Tissue injury results in the release of inflammatory mediators such as serotonin, bradykinin, calcitonin gene-related peptide (CGRP) and substance P (SP) which lead to nociceptor nerve fibre sensitization in peripheral tissue. These damaged fibres release inflammatory agents causing a spread of increased sensitivity around the area of tissue damage. This is called primary hyperalgesia. The repeated depolarization of primary afferent fibres leads to a continual release of neurotransmitters onto the secondary neurons in the spinal cord, resulting in central sensitization and secondary hyperalgesia.

Recent evidence indicates that peripheral pain sensitization is a feature of osteoarthritis in joint (Farrel et al 2000, Bradley et al 2004). Farrel et al  in 2000, conducted a study aimed at establishing the presence of hyperalgesia at the thumb in subjects with OA of the hand and also to explore the relationship between sensitivities to extrinsic stimuli and the experience of clinical pain.
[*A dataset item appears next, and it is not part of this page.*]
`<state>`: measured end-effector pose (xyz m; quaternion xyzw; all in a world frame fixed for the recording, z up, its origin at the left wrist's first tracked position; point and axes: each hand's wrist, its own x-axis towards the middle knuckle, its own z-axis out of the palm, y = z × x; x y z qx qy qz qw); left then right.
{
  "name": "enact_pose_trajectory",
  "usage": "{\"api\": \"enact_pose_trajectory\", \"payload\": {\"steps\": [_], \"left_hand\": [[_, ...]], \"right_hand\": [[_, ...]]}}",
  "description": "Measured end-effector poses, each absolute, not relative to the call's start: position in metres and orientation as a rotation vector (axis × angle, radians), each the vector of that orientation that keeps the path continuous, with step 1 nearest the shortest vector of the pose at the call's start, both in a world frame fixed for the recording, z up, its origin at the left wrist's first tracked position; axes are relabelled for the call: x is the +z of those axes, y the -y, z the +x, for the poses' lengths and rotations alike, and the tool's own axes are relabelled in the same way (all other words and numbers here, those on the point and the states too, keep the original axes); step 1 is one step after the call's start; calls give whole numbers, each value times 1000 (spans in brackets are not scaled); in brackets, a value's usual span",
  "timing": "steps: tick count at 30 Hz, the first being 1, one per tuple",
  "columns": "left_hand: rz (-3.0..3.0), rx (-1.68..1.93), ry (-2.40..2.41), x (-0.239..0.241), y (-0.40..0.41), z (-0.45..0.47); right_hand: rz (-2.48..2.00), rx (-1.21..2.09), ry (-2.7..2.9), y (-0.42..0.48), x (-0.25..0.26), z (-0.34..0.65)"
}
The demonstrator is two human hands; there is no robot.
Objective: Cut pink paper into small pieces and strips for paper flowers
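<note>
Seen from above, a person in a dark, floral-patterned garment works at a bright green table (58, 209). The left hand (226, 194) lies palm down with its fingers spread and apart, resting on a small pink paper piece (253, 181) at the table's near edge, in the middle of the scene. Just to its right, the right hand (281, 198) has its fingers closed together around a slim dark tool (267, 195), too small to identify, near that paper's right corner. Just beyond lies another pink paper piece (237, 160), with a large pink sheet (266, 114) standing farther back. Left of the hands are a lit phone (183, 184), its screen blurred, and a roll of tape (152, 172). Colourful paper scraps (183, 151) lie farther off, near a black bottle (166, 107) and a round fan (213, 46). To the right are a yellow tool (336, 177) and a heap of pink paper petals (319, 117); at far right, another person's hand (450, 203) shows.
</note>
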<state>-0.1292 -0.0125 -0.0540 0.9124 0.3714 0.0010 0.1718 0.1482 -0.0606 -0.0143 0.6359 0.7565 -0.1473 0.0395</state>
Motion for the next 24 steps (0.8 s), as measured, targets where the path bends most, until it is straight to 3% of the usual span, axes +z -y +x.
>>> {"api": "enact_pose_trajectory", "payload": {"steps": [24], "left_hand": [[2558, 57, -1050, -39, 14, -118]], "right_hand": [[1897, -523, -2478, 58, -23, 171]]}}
They hypothesized that in groups with painful OA of the first carpometacarpal (CMC) pain thresholds would be lower over the thumb relative to the forearm, a regional difference that would be absent in cases without pain. In addition they proposed that among cases with symptoms greater sensitivity at the thumb would be associated with more intense clinical pain. The major findings in the 80 subjects that underwent the psychophysical evaluation were a lower thermal and mechanical pain thresholds were evident over the thumb relative to the forearm in the groups with persistent pain, incident as well as movement pain. Patients with only incident pain, pain-free OA patients and pain free controls did not show any regional differences in sensitivity to thermal and mechanical pain thresholds. The findings in this study indicate that hyperalgesia over the thumb could be a consequence of spinal sensitization and OA in the hand is associated with local hyperalgesia which may be mediated through the dorsal root reflexes. The authors opined that this peripheral sensitization may be dependent on reflexes that are in turn dependent on spinal environment which is sensitized as well.
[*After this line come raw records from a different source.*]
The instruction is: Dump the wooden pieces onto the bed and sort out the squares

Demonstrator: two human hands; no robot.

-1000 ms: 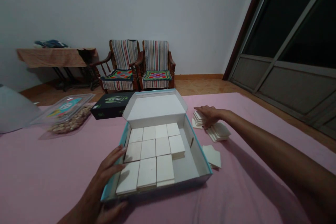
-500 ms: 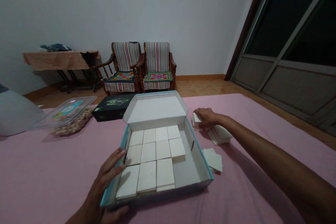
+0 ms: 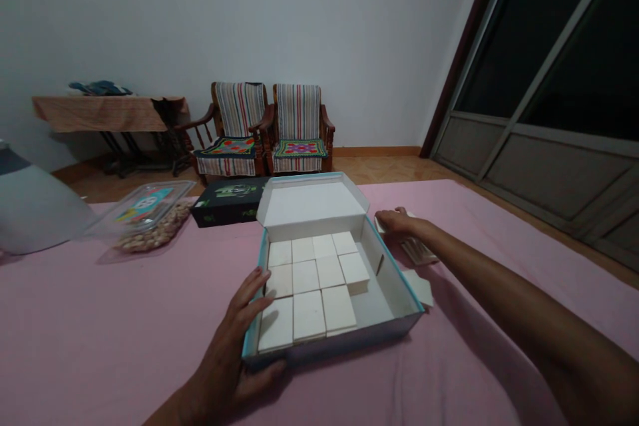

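Note:
A shallow open box with blue edges and a white inside lies on the pink cloth, its lid raised at the back. Inside, stacks of white cards stand in rows, with a bare strip along the right side. My left hand grips the box's near left corner, fingers over the left wall and thumb low at the front. To the right of the box, my right hand is closed around a stack of white cards, mostly hidden by the hand. More cards lie beside it, and a few loose cards lie nearer the box.
A black box lies behind on the left, beside a clear plastic container of nut-like pieces. A pale rounded object is at the left edge. Two wooden armchairs and a cloth-covered table stand along the wall.
The card box has shifted right and slightly away with my left hand on it, now covering part of the loose cards. My right hand stays at the card stacks; the view has shifted a little.

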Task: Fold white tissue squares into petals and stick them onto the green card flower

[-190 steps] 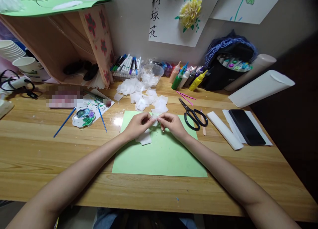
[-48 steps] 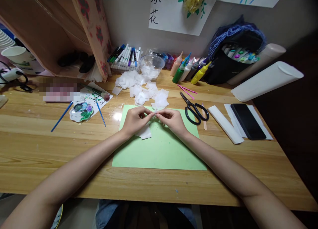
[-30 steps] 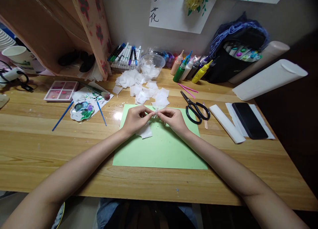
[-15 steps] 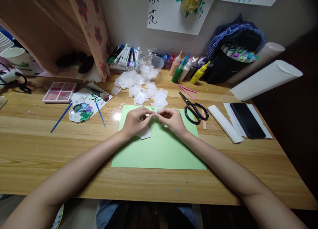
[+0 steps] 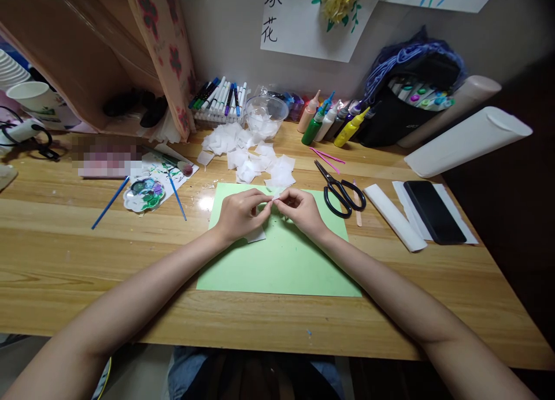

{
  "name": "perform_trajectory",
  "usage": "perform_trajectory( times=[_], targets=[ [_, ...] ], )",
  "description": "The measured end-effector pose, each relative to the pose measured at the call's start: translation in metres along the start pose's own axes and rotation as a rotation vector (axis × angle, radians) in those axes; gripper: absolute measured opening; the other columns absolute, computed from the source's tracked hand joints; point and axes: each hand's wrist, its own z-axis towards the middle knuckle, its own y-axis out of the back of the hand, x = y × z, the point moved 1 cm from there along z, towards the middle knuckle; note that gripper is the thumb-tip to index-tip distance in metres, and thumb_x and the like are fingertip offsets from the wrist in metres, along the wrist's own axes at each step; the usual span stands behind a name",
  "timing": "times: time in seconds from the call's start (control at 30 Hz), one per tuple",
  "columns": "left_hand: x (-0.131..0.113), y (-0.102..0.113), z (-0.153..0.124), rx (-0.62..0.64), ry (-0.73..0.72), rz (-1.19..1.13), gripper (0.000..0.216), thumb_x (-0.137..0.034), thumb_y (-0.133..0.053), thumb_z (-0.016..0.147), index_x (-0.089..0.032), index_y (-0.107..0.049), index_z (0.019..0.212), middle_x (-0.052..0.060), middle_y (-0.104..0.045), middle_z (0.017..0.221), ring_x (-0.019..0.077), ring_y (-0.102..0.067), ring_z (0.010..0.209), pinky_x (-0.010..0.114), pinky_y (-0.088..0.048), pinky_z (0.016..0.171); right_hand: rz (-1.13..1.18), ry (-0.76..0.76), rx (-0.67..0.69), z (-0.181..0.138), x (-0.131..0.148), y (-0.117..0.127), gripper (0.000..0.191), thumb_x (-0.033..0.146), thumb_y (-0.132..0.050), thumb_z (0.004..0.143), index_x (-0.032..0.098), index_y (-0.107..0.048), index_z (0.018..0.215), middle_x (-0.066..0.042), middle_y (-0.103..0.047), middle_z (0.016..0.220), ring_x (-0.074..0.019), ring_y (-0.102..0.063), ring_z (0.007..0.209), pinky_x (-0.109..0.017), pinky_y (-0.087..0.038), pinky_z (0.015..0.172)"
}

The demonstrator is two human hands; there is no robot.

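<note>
Over a light green sheet of paper point(image 5: 277, 267), my left hand point(image 5: 243, 215) and my right hand point(image 5: 300, 212) meet fingertip to fingertip. Both are closed in a pinch on a small piece of thin white paper point(image 5: 276, 195), mostly covered by the fingers. Beneath my left hand lies another white paper piece point(image 5: 256, 236), partly hidden. Just beyond the sheet is a loose heap of white paper squares point(image 5: 249, 154). More squares sit in a clear plastic bowl point(image 5: 266, 119) behind the heap.
Black-handled scissors point(image 5: 338, 189) lie right of my hands, touching the green sheet, beside a wooden stick point(image 5: 358, 215). Farther right are a folded white paper strip point(image 5: 394, 218) and a phone point(image 5: 434, 212). Paint bottles point(image 5: 327, 122) stand behind; a paint palette point(image 5: 144, 194) and brushes point(image 5: 110, 202) lie left.
The fingertips have shifted slightly, and a bit more of the pinched white paper shows above them. The whole view has moved a little; the other things stay in place.
</note>
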Motion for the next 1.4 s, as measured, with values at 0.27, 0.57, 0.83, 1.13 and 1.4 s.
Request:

Kidd and colleagues in 2003, in their study aimed at comparing the contribution of SP to behavioral responses and inflammatory markers at serial time points in two chronic complete Freund`s adjuvant (CFA) models of inflammation using NK-1 receptor knockout mice demonstrated that mechanical hyperalgesia was significantly reduced in animals with a selective deletion of the NK-1 receptor for SP. They opined that SP which has been showed to have important influences on inflammatory and immune cell function may exert its peripheral pain sensitization through mediation by nerve growth factors or cytokines.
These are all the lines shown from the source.